The Washington Post reported that Biden used the act to get Pfizer the equipment it needed to scale up production of the vaccine it developed with Germany’s BioNTech. He also used it to address a shortage of fire hoses and help firefighters battling wildfires.

When will the formula shortage end?

A number of things happened this week that may bring an end to the formula crisis, which began in February when Abbott Nutrition issued a voluntary recall of infant formula following news that several infants had become sick and two had died. Federal officials have been investigating whether the formula was involved in the illness.

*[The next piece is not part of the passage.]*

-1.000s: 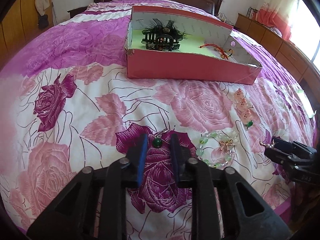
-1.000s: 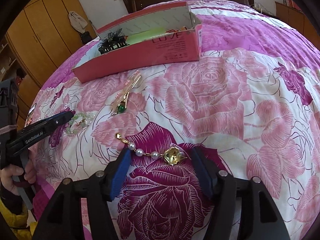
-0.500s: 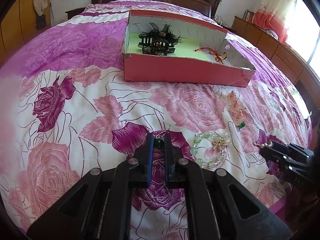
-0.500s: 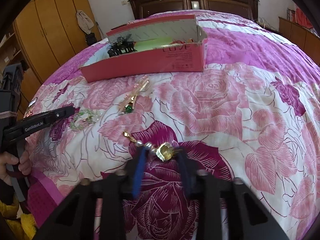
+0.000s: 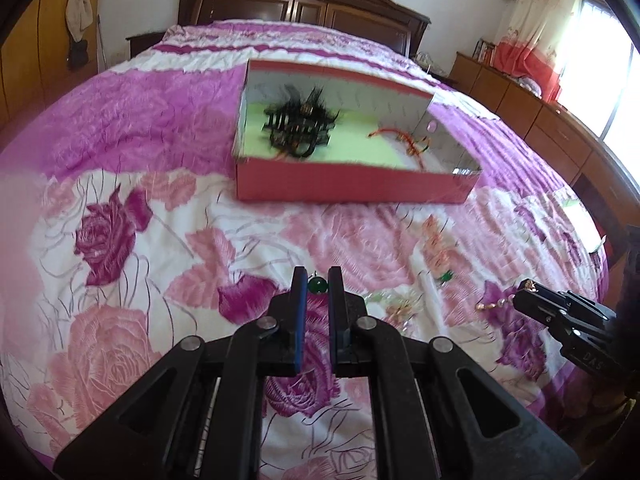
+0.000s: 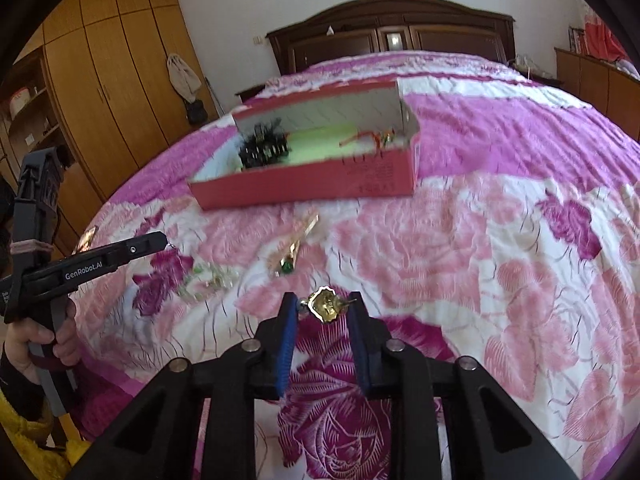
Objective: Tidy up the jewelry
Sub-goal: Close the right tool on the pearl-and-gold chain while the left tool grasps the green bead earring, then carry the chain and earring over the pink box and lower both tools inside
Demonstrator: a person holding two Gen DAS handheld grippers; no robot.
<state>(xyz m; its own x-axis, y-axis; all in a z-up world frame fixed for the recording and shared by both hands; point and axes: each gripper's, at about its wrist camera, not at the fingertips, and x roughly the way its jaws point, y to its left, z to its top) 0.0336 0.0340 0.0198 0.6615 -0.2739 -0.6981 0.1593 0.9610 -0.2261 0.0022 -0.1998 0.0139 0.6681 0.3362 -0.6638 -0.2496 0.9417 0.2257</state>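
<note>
My left gripper is shut on a green bead pendant and holds it above the bedspread. My right gripper is shut on a gold leaf and pearl hair clip, lifted off the bed; it also shows in the left wrist view. The pink box lies ahead, holding a black feathered hair claw and a red cord bracelet. A green bead bracelet and a gold clip with a green stone lie on the bed.
The bed has a pink and purple rose bedspread. A dark wooden headboard stands at the back, a wooden wardrobe to the left, low cabinets to the right.
Both grippers closed on their pieces and lifted them off the bed. Both views rose and now look down into the box.
</note>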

No link was found through testing, though Abbott Nutrition’s Sturgis, Michigan, baby formula manufacturing plant was shuttered after bacteria was found in the plant, though not in any of the products. The FDA and Abbott just reached an agreement that, if approved by a federal judge, could reopen the facility in as little as two weeks, though it would still take several weeks for the formula it begins producing to reach store shelves. The agreement outlines how Abbott will overhaul its safety protocols, NPR reported. The Sturgis plant is reportedly the nation’s largest formula-manufacturing facility.

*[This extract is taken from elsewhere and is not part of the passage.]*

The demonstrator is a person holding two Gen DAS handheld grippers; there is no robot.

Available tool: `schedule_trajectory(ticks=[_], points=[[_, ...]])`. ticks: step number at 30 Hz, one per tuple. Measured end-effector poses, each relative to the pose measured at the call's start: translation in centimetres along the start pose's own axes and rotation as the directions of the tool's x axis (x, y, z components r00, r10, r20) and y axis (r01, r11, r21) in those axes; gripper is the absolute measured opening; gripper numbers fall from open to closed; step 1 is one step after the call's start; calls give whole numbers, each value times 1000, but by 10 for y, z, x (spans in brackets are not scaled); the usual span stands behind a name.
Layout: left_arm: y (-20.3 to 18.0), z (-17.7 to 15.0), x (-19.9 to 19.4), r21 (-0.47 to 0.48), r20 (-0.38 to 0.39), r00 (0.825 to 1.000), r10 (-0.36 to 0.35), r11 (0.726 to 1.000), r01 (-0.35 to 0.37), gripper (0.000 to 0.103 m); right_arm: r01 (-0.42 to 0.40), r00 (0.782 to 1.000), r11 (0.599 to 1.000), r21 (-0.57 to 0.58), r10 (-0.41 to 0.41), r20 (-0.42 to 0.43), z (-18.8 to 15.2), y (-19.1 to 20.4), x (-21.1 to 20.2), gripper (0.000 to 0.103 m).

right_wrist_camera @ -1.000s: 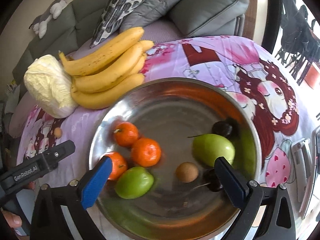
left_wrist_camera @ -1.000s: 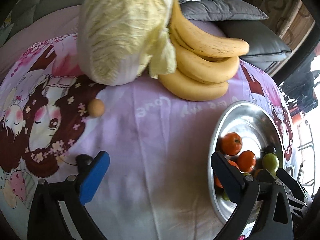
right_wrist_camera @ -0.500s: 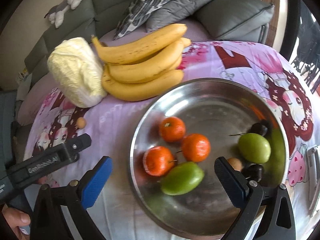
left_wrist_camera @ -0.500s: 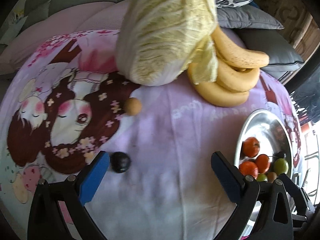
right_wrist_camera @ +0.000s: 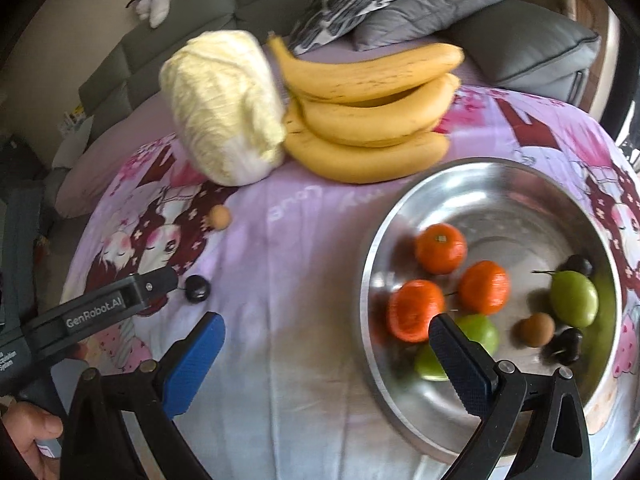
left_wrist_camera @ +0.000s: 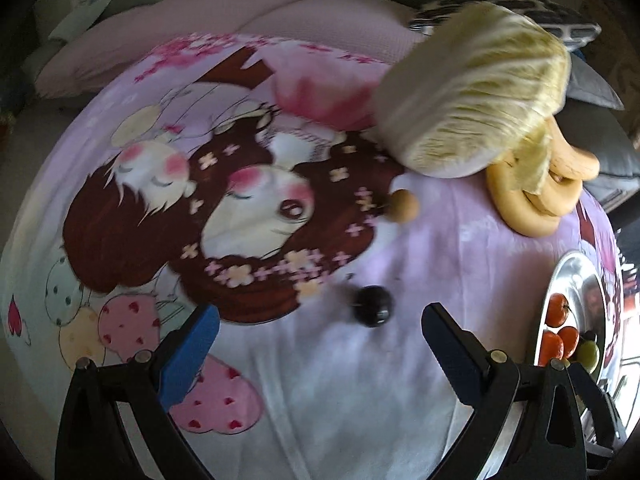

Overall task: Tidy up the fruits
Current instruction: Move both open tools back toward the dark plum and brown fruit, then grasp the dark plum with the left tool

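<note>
A dark cherry point(left_wrist_camera: 374, 306) lies on the purple cartoon cloth, just ahead of my open, empty left gripper point(left_wrist_camera: 320, 344); it also shows in the right wrist view point(right_wrist_camera: 197, 288), beside the left gripper's finger point(right_wrist_camera: 152, 284). A small tan fruit point(left_wrist_camera: 402, 206) point(right_wrist_camera: 220, 216) lies farther back near the cabbage. A steel bowl point(right_wrist_camera: 376, 240) point(left_wrist_camera: 560, 280) holds three oranges point(right_wrist_camera: 440, 248), green fruits point(right_wrist_camera: 574, 298), a brown fruit point(right_wrist_camera: 536, 330) and dark cherries point(right_wrist_camera: 564, 346). My right gripper point(right_wrist_camera: 326, 354) is open and empty over the bowl's left rim.
A napa cabbage point(right_wrist_camera: 224, 104) point(left_wrist_camera: 476, 96) and a bunch of bananas point(right_wrist_camera: 372, 108) point(left_wrist_camera: 536, 200) lie at the back of the cloth. Grey cushions point(right_wrist_camera: 520, 40) and a sofa stand behind. A person's hand point(right_wrist_camera: 28, 436) holds the left gripper.
The left gripper has swung left, bringing the dark cherry between its fingers' line. The right gripper has drawn back and left from over the bowl, so the bowl sits further right.
</note>
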State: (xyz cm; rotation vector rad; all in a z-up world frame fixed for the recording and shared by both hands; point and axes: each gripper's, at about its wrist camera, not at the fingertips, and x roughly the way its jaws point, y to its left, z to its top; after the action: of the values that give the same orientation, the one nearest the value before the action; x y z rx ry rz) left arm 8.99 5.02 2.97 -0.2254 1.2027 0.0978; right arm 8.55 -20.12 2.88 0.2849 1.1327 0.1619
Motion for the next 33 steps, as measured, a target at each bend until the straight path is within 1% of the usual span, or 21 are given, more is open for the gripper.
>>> schedule_trajectory(ticks=[2,5,7,9,12,14,16,17,19,21,23,25,28,30,33], points=[[8,-1,2,-20,-15,1000,-9,1000,9,101,-19,1000,1000,-12,19,-6,0,9,3,103],[13,-5,6,-22,-28,1000,-5,1000,4,101,-49,999,998,-34,48,-19,-2,21,8,103],[17,-6,10,-35,-42,999,-33,999,32,101,-67,997,996,-54,66,-28,-4,30,11,103],[18,-6,11,-44,-49,997,-56,998,53,101,-75,997,994,-74,72,-38,-7,37,14,103],[13,-6,14,-25,-49,996,-69,997,68,98,-66,997,992,-106,61,-52,-11,45,19,102],[6,-6,18,-6,-64,994,-83,997,83,90,-63,997,991,-115,57,-57,-12,46,21,100],[1,-4,25,1,-81,991,-102,995,102,85,-59,997,991,-123,52,-57,-12,47,21,96],[-1,-4,27,2,-90,989,-115,993,116,79,-55,997,991,-125,49,-55,-12,47,22,94],[-5,-2,28,3,-93,985,-142,990,143,71,-46,998,990,-134,39,-50,-10,46,23,92],[-10,1,27,12,-86,985,-152,988,153,68,-36,999,989,-141,30,-43,-6,47,25,89],[-14,5,28,20,-85,983,-163,986,165,58,-41,999,989,-144,35,-40,-4,46,27,82],[-18,8,31,22,-89,980,-176,984,179,56,-37,999,988,-148,32,-39,-3,45,27,81],[-25,11,37,28,-102,978,-181,983,184,55,-30,999,988,-148,25,-36,-4,44,27,81],[-30,19,45,23,-116,974,-195,980,199,55,-29,999,989,-145,24,-33,-4,42,26,81],[-37,22,52,26,-129,969,-212,976,217,48,-26,999,989,-144,22,-28,-4,43,25,81]])
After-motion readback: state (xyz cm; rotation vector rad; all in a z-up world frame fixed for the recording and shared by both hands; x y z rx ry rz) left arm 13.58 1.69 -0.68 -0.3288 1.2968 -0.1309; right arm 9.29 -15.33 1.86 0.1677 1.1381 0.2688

Meanwhile, Congress is considering two bills this week related to the formula crisis.

“One bill expected to have wide bipartisan support would give the secretary of the Department of Agriculture the ability to issue a narrow set of waivers in the event of a supply disruption. The goal is to give participants in an assistance program commonly known as WIC the ability to use vouchers to purchase formula from any producer rather than be limited to one brand that may be unavailable. The WIC program accounts for about half of infant formula sales in the U.S.,” The Associated Press reported.

The article continued, “The other measure, a $28 million emergency spending bill to boost resources at the Food and Drug Administration, is expected to have less bipartisan support and it’s unclear whether the Senate will take it up.”

Rep. Bill Huizenga, R-Michigan, accused the second bill of “throwing more FDA staff at a problem that needs more production, not more FDA staff,” the AP noted.